• [Task description]:
Of all the lines below, output only those starting at the one with "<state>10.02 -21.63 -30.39" and ending at the one with "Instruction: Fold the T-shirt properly", both ends included, exactly as written.

* * *

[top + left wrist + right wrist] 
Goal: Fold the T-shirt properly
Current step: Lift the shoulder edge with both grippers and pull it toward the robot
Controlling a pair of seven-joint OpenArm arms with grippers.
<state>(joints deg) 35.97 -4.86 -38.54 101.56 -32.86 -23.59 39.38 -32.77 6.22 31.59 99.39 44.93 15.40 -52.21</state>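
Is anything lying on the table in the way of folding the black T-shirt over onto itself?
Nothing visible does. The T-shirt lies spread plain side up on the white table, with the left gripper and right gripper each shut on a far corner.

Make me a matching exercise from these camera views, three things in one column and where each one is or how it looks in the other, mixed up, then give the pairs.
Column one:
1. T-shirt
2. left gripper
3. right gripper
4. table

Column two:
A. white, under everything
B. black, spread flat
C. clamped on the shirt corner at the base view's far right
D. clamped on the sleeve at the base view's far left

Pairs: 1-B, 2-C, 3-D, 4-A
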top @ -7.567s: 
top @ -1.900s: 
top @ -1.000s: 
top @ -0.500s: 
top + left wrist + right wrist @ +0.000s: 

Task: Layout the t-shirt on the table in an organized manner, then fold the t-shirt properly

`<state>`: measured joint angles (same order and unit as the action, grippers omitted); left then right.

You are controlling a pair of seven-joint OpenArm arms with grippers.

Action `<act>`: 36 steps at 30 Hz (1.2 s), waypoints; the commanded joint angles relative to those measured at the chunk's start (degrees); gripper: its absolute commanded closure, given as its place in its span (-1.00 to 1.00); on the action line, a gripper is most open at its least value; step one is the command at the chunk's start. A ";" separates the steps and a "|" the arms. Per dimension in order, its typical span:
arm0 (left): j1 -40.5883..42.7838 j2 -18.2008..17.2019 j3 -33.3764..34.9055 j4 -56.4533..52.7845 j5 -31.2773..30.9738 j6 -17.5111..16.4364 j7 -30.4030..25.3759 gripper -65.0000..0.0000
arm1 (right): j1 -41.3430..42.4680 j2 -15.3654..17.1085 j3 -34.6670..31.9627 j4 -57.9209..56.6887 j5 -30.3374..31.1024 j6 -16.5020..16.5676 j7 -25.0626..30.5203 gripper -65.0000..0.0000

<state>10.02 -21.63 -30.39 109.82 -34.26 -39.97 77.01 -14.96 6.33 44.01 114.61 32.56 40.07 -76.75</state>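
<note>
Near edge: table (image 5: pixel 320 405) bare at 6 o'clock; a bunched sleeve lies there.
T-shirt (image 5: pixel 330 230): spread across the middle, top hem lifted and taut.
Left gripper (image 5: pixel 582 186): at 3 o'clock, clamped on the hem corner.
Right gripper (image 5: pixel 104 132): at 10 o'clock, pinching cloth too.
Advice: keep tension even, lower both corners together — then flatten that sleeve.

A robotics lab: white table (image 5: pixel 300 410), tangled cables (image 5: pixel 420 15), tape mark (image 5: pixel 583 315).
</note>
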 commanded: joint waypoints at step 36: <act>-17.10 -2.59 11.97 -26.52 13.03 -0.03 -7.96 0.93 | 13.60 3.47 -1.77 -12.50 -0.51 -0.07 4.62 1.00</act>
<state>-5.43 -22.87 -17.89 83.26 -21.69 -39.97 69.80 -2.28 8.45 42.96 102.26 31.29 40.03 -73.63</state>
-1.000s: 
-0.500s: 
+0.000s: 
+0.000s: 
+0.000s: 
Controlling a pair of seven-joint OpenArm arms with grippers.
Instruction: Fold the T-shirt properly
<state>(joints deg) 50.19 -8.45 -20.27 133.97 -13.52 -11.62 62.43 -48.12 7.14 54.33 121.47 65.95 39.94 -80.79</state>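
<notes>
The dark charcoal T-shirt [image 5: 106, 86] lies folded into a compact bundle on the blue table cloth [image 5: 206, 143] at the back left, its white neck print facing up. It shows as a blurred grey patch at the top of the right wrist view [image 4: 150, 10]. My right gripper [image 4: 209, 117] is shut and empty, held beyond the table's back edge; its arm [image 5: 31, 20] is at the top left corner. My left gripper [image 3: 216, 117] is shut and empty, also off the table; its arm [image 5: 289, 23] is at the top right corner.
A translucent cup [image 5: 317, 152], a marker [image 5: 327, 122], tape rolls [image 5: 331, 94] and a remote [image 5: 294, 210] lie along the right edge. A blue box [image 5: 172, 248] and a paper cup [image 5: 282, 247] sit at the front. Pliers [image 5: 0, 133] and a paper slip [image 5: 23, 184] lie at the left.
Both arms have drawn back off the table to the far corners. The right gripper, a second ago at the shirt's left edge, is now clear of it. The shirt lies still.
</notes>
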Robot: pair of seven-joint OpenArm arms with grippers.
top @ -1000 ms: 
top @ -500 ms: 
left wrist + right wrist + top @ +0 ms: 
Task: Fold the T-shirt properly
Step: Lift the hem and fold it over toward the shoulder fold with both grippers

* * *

• [Result of the exercise]:
<state>10.02 -21.63 -30.39 109.82 -34.26 -39.97 77.01 -14.96 6.33 44.01 114.61 32.56 40.07 -76.75</state>
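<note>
Near edge: table (image 5: pixel 320 405) bare at 6 o'clock; a bunched sleeve lies there.
T-shirt (image 5: pixel 330 230): spread across the middle, top hem lifted and taut.
Left gripper (image 5: pixel 582 186): at 3 o'clock, clamped on the hem corner.
Right gripper (image 5: pixel 104 132): at 10 o'clock, pinching cloth too.
Advice: keep tension even, lower both corners together — then flatten that sleeve.

A robotics lab: white table (image 5: pixel 300 410), tangled cables (image 5: pixel 420 15), tape mark (image 5: pixel 583 315).
</note>
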 commanded: joint waypoints at step 36: <act>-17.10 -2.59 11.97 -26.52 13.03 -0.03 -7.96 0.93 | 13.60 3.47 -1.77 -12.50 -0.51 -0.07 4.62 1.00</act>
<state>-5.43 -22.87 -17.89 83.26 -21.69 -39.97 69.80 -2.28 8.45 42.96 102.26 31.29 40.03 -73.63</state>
-1.000s: 
-0.500s: 
+0.000s: 
+0.000s: 
+0.000s: 
Controlling a pair of seven-joint OpenArm arms with grippers.
Instruction: Fold the T-shirt properly

Nothing else remains to be done for this exercise.